**What you will do**
Once the pictures are removed, restate the listing word for word.

**Collected material**
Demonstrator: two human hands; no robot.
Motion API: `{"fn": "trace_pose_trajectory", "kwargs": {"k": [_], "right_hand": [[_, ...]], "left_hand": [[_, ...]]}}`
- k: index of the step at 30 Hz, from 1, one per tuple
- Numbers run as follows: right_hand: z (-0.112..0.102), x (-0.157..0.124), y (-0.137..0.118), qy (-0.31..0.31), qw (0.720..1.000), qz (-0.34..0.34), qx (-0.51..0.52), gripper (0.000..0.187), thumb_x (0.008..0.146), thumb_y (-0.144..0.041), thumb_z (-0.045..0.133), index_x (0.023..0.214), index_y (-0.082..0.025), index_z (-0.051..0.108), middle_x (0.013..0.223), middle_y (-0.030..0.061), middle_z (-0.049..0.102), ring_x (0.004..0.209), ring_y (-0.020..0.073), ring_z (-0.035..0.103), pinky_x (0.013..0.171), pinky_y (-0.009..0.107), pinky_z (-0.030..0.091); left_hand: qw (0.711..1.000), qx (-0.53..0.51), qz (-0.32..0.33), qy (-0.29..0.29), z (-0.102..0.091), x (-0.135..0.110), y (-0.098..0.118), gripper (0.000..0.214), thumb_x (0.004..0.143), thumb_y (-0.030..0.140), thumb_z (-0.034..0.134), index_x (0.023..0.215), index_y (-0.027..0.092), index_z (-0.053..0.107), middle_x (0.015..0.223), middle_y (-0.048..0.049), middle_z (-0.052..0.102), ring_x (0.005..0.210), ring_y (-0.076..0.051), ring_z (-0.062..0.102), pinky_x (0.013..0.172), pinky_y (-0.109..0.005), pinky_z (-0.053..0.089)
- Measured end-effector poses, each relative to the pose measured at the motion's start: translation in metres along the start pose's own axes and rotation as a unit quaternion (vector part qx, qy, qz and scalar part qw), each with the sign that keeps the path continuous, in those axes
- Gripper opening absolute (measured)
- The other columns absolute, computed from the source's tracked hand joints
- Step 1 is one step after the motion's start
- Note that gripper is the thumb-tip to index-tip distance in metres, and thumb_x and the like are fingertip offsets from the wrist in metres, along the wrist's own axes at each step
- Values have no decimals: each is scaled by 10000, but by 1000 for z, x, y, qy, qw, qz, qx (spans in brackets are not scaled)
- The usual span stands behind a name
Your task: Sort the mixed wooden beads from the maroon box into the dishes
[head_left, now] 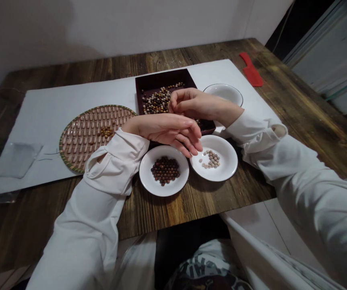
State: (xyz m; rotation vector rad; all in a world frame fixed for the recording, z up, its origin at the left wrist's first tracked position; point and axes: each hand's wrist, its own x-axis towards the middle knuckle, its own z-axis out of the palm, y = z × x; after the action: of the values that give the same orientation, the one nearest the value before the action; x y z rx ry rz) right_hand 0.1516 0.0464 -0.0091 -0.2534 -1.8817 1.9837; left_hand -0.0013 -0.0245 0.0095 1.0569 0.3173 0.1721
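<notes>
My left hand (173, 131) reaches across from the left, its fingers loosely stretched and apart. Its fingertips hover at the left side of a white plate (230, 163) holding a group of pale beads (213, 159). Under the same hand stands a second white plate (145, 175) with many dark brown beads (165, 171). My right hand (193, 104) is over a dark red box (178, 75) of mixed beads (157, 100). Its thumb and fingers are curled together; whatever they hold is hidden. The right forearm passes in front of a white bowl (226, 93).
Left of the box lies a round woven tray (78, 137) with a few yellow-brown beads (106, 131). A clear plastic bag (18, 159) rests on the white board (46, 104) at far left. A red flat tool with a handle (253, 74) lies on the wooden table (285, 117).
</notes>
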Motion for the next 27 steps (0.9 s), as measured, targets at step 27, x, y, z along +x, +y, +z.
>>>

**Written solution**
Demonstrator: two human hands; no robot.
Motion API: `{"fn": "trace_pose_trajectory", "kwargs": {"k": [_], "right_hand": [[_, ...]], "left_hand": [[_, ...]]}}`
- k: index of the step at 30 Hz, from 1, one per tuple
- Numbers run as follows: right_hand: z (-0.112..0.102), x (-0.157..0.124), y (-0.137..0.118), qy (-0.31..0.31), qw (0.720..1.000), qz (-0.34..0.34), qx (-0.51..0.52), gripper (0.000..0.187), thumb_x (0.008..0.146), thumb_y (-0.144..0.041), thumb_z (-0.045..0.133), index_x (0.023..0.214), index_y (-0.082..0.025), index_z (-0.051..0.108), middle_x (0.013..0.223), middle_y (-0.030..0.061), middle_z (-0.049..0.102), ring_x (0.004..0.209), ring_y (-0.020..0.073), ring_z (-0.035..0.103), pinky_x (0.013..0.171), pinky_y (-0.009..0.107), pinky_z (-0.030..0.091); left_hand: qw (0.711..1.000), qx (-0.53..0.51), qz (-0.32..0.33), qy (-0.29..0.29), z (-0.102..0.091), x (-0.135..0.110), y (-0.098..0.118), gripper (0.000..0.214), thumb_x (0.004..0.143), thumb_y (-0.030..0.140), thumb_z (-0.034..0.134), index_x (0.023..0.215), index_y (-0.027..0.092), index_z (-0.053..0.107), middle_x (0.015..0.223), middle_y (-0.048..0.049), middle_z (-0.052..0.102), ring_x (0.005..0.210), ring_y (-0.076..0.051), ring_z (-0.062..0.102), pinky_x (0.013..0.172), pinky_y (-0.109..0.005), pinky_z (-0.053..0.089)
- Measured end-effector poses, each relative to the pose measured at the motion's start: translation in metres along the start pose's own axes and rotation as a unit quaternion (vector part qx, qy, qz and scalar part qw), each with the sign that keeps the path continuous, in those axes
- Gripper opening absolute (measured)
- The other columns absolute, computed from the source's tracked hand joints
- Step 1 is one step after the motion's start
- Note that gripper is the thumb-tip to index-tip distance in metres, and thumb_x and the like are fingertip offsets from the wrist in metres, along the wrist's own axes at each step
- Values have no decimals: each is scaled by 10000, but by 1000 for z, x, y, qy, qw, qz, qx (spans in brackets are not scaled)
- The usual span stands behind a name
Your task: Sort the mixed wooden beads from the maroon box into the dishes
[head_left, now] 
State: (xyz m; rotation vector rad; all in a world frame fixed for the recording, z up, its origin at the left wrist's first tracked position; point and axes: each hand's wrist, its own x-axis towards the middle knuckle, its own z-axis out of the palm, y = z × x; after the action: of the values that give the same orientation, the one nearest the value before the action; x y z rx ry rz) right_hand 0.1516 0.0464 -0.0091 -0.2534 -1.8817 1.9837; left_hand -0.0013 -0.0245 0.0095 1.0569 0.3173 0.1721
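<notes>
My left hand (173, 131) reaches across from the left, its fingers loosely stretched and apart. Its fingertips hover at the left side of a white plate (230, 163) holding a group of pale beads (213, 159). Under the same hand stands a second white plate (145, 175) with many dark brown beads (165, 171). My right hand (193, 104) is over a dark red box (178, 75) of mixed beads (157, 100). Its thumb and fingers are curled together; whatever they hold is hidden. The right forearm passes in front of a white bowl (226, 93).
Left of the box lies a round woven tray (78, 137) with a few yellow-brown beads (106, 131). A clear plastic bag (18, 159) rests on the white board (46, 104) at far left. A red flat tool with a handle (253, 74) lies on the wooden table (285, 117).
</notes>
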Motion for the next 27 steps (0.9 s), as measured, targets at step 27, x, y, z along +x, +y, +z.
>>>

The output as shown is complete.